In particolare, nel Golfo Persico, sono in progressiva costruzione numerose isole artificiali da utilizzare non soltanto per l’estrazione degli idrocarburi ma anche per tutte le fasi iniziali del processo di industrializzazione e commercializzazione delle risorse fossili estratte. Le isole sono costruite con terreni dragati dal fondale marino, principalmente sabbie carbonatiche di origine biogenica. Non le tipiche sabbie carbonatiche indisturbate, in cui la cementazione, l’aging e il creep sono componenti chiave del comportamento meccanico, ma sabbie dragate, pluviate idraulicamente e vibrocompattate. Il materiale risultante ha poca o nessuna cementazione e i grani sono altamente frantumabili.
La frantumabilità implica una significativa compressibilità delle sabbie carbonatiche, caratteristica che frequentemente risulta essere la primaria causa di contenzioso tra costruttori e progettisti di isole artificiali, quando, durante la costruzione, sono considerati e verificati i criteri di accettazione. Le dispute contrattuali sono principalmente legate al grado di compattazione raggiunto e sorgono per lo più a causa di specifiche inadeguate al materiale impiegato per la costruzione. Nel contesto dell’interpretazione delle prove CPTU, primariamente utilizzate per valutare il grado di compattazione raggiunto, la compressibilità non è correlata a specifiche misure di laboratorio ma viene abitualmente stimata sulla base della conoscenza delle proprietà indice e dell’esperienza locale con terreni simili.
Questa nota, a partire dall’esperienza maturata nell’ambito di un importante progetto di ingegneria offshore, propone un processo ingegneristico da seguire durante la progettazione e la costruzione di isole artificiali con terreni non standard come le sabbie carbonatiche, a partire dalla progettazione concettuale fino alla costruzione e all’uso successivo del riempimento, concentrandosi sui requisiti di densità e sulle specifiche e i criteri di accettazione della densità del riempimento.
BIO
Daniela Giretti è Professoressa Associata di Geotecnica presso l’Università degli Studi di Bergamo. Laureata con lode in Ingegneria Civile presso l’Università Politecnica delle Marche, ha conseguito nel 2010 il dottorato di ricerca in Scienze dell’Ingegneria presso l’Università degli studi di Ferrara. Si è formata come ricercatrice presso l’Istituto Sperimentale Modelli Geotecnici (Ex Ismes) dove si è specializzata in modellazione fisica in centrifuga geotecnica e camera di calibrazione.

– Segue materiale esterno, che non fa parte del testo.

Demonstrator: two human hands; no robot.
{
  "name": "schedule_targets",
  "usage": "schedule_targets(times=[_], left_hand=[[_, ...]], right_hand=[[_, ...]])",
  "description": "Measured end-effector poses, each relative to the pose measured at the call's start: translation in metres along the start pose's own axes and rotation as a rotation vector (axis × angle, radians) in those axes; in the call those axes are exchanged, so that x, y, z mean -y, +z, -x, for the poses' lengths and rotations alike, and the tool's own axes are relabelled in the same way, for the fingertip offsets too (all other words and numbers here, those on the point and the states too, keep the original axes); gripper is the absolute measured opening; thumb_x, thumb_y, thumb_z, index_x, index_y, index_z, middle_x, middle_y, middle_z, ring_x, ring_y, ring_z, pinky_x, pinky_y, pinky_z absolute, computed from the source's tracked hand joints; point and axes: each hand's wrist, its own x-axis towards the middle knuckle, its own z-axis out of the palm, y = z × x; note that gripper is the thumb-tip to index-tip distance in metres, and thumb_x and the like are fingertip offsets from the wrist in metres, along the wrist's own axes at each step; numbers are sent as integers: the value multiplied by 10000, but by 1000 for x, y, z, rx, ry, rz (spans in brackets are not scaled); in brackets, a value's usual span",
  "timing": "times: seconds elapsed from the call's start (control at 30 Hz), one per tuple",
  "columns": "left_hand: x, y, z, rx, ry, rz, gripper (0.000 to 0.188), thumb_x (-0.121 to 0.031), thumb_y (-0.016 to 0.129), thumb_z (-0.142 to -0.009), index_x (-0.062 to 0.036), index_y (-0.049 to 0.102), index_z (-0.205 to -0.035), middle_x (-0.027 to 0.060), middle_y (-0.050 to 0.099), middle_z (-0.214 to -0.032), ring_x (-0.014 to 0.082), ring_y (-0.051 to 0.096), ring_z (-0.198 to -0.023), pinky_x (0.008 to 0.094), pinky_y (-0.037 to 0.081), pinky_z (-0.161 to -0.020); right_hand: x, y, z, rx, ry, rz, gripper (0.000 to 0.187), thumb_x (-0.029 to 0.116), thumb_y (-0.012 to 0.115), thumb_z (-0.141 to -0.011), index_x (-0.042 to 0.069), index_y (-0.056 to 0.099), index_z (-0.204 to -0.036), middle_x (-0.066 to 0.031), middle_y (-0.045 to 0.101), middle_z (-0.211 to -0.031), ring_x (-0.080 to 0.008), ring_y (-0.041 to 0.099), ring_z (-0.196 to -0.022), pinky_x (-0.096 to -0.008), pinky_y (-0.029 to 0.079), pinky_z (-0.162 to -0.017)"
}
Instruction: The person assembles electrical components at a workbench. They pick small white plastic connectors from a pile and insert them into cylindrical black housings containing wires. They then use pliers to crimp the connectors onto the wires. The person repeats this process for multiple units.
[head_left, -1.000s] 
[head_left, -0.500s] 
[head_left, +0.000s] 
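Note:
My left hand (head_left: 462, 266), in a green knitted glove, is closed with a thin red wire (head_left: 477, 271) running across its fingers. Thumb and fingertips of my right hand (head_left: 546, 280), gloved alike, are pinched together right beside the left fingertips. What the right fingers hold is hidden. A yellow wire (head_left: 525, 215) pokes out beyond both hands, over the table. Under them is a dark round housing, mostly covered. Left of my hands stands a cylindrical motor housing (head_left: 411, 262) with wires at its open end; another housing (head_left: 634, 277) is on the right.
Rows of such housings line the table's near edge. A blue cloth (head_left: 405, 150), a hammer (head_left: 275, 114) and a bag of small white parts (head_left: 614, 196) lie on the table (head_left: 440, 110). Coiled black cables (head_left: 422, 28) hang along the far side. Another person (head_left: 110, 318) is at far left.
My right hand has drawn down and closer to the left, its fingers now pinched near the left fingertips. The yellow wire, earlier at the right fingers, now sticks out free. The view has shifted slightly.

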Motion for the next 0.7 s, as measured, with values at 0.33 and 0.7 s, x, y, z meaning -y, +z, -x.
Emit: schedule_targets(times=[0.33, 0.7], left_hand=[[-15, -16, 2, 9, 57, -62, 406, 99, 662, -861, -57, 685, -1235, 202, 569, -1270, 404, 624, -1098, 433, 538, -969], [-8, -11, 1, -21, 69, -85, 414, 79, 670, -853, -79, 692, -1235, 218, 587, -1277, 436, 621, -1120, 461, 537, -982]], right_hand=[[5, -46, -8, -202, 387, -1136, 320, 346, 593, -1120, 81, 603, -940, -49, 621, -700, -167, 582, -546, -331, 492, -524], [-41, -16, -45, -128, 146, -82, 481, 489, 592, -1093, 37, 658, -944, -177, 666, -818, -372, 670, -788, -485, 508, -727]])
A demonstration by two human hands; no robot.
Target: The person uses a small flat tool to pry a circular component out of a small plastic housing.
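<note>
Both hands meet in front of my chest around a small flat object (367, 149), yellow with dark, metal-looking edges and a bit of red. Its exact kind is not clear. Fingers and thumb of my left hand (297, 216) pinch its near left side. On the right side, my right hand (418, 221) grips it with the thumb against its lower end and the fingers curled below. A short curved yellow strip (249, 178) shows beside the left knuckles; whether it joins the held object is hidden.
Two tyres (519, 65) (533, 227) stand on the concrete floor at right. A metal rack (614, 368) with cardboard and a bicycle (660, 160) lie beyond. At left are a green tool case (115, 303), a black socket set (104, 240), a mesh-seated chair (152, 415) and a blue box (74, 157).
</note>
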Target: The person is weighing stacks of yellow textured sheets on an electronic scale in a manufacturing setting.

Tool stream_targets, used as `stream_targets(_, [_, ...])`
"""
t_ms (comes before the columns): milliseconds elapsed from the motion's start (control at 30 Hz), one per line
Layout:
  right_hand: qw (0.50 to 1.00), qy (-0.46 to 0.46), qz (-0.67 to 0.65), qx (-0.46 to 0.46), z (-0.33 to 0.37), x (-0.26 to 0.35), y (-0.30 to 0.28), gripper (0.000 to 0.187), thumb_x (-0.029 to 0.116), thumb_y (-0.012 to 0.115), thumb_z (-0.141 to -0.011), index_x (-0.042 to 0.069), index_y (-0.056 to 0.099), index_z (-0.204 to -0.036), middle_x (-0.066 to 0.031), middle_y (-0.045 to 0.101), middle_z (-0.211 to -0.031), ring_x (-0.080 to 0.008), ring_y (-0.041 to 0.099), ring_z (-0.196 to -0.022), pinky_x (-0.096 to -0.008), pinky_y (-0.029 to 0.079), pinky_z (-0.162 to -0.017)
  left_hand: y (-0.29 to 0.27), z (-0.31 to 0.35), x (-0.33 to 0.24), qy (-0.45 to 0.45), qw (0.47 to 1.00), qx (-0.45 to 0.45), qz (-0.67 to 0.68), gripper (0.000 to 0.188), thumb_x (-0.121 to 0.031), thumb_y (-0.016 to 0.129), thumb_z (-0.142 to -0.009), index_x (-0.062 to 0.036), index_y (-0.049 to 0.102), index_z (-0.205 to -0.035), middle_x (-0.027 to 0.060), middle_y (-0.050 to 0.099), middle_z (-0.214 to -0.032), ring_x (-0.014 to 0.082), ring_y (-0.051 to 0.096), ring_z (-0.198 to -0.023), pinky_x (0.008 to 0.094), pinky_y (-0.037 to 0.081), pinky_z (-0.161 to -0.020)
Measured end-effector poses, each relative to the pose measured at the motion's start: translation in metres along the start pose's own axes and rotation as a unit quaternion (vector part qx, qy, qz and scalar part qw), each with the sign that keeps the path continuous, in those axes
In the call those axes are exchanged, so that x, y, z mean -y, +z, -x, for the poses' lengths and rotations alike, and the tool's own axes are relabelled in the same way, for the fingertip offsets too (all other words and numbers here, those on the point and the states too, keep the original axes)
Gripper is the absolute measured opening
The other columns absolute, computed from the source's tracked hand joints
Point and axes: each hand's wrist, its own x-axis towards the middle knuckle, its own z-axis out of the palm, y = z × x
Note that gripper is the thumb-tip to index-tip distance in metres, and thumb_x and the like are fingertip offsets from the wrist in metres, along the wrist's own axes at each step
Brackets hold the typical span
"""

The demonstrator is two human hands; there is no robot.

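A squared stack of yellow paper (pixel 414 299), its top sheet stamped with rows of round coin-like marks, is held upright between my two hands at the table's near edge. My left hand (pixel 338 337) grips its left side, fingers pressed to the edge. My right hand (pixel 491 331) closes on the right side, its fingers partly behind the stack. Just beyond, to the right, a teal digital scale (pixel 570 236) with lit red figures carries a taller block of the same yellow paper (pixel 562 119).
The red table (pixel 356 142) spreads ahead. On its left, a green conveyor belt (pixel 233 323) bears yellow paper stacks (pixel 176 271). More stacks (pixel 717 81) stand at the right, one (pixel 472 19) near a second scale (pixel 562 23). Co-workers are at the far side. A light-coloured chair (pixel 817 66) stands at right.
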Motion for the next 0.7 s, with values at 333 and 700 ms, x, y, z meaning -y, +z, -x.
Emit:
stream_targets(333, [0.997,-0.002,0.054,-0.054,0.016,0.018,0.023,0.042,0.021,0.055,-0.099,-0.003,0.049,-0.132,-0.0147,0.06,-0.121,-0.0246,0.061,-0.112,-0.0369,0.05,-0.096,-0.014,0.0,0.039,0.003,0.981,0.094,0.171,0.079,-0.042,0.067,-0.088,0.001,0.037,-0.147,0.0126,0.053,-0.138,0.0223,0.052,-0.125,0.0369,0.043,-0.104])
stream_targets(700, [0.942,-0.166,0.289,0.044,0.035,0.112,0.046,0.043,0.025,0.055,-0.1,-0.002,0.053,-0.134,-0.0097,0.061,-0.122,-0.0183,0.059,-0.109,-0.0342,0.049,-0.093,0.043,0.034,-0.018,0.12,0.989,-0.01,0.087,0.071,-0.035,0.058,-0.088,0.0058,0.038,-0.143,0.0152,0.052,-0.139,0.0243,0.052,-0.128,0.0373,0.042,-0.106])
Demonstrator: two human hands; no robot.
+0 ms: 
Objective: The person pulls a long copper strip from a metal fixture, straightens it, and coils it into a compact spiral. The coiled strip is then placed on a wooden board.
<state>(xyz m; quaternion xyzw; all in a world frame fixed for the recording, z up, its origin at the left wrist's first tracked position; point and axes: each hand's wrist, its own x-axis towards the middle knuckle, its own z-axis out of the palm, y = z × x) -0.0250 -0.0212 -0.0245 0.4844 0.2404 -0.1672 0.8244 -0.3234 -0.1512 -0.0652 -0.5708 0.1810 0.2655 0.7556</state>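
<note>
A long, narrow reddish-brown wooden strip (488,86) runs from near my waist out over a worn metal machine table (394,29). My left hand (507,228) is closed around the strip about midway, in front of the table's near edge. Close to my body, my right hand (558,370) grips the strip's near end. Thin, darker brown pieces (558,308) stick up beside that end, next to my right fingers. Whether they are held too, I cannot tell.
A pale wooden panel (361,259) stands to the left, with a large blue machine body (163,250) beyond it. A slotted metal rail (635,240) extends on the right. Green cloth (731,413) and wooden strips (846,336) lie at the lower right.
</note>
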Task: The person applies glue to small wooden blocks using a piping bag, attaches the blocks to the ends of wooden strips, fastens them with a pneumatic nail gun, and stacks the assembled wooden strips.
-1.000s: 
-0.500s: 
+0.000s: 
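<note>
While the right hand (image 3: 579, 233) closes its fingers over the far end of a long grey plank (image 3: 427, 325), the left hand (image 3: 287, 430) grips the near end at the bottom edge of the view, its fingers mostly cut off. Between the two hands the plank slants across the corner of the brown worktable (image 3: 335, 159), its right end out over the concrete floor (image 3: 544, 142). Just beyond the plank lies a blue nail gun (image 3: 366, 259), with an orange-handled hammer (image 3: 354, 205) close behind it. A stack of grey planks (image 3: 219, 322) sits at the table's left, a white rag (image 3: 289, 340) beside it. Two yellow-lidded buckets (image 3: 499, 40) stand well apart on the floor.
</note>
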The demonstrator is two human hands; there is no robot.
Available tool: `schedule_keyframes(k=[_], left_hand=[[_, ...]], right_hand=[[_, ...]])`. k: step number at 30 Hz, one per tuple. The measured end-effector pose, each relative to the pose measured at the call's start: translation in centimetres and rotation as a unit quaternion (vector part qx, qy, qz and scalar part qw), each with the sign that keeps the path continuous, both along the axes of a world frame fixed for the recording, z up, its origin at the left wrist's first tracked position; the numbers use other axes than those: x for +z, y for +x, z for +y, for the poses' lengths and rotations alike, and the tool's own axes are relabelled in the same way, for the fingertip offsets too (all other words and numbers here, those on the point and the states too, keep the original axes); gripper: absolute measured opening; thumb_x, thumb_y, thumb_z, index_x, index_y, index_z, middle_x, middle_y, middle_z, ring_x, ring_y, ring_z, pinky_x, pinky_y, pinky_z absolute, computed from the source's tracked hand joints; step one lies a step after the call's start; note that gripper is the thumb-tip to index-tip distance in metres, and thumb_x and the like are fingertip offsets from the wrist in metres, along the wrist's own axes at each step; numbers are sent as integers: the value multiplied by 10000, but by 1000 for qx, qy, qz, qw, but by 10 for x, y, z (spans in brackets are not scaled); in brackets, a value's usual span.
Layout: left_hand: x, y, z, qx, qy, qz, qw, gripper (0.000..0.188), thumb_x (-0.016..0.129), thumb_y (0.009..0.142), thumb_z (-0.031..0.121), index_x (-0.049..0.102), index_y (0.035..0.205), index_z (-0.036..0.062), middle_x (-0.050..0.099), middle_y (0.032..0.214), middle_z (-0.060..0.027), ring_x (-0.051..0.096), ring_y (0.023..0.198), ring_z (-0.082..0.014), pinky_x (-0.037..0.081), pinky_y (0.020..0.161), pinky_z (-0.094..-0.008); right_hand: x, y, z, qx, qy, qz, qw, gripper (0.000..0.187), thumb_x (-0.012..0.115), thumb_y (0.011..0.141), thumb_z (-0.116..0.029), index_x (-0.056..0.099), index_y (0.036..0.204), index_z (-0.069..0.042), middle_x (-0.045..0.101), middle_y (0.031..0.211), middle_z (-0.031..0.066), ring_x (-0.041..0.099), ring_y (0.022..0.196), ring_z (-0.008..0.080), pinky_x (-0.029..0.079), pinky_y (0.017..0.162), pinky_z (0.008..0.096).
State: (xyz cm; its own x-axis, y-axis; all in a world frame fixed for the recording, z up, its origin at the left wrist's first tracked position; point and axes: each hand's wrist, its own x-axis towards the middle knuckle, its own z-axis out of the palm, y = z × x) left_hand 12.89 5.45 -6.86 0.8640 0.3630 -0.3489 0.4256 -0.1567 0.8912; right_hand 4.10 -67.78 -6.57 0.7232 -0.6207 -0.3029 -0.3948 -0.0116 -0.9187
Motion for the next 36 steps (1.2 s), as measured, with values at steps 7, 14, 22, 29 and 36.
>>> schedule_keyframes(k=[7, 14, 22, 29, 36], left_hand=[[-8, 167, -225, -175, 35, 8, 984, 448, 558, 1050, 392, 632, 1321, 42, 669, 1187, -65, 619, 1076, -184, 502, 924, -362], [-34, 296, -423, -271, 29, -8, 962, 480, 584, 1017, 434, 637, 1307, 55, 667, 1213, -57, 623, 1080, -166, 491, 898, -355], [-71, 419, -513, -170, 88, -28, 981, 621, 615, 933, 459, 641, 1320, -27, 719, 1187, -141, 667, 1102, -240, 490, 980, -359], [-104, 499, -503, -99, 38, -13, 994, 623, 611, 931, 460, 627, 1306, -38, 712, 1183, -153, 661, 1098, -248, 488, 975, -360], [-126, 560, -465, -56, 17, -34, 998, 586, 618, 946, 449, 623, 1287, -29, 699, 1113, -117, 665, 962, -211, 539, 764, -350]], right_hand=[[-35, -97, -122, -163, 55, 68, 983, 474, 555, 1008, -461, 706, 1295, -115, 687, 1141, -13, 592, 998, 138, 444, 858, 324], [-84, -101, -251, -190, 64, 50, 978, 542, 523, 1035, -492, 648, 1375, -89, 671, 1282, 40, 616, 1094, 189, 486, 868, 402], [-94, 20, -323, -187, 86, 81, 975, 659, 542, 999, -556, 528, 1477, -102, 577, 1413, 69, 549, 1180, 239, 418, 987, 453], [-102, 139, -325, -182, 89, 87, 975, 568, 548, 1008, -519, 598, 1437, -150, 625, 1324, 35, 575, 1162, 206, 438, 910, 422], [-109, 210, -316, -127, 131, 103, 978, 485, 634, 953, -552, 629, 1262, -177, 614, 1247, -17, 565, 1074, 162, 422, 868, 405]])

È autrice di oltre 70 pubblicazioni su rivista o in atti di convegno del settore della geotecnica sui seguenti temi di ricerca: modellazione fisica di fondazioni su pali e fondazioni miste; comportamento ciclico e dinamico dei terreni a grana grossa; liquefazione; microzonazione sismica; stabilità statica e dinamica di argini fluviali e dighe in terra; caratterizzazione meccanica di terreni non standard come le sabbie carbonatiche o i terreni di transizione.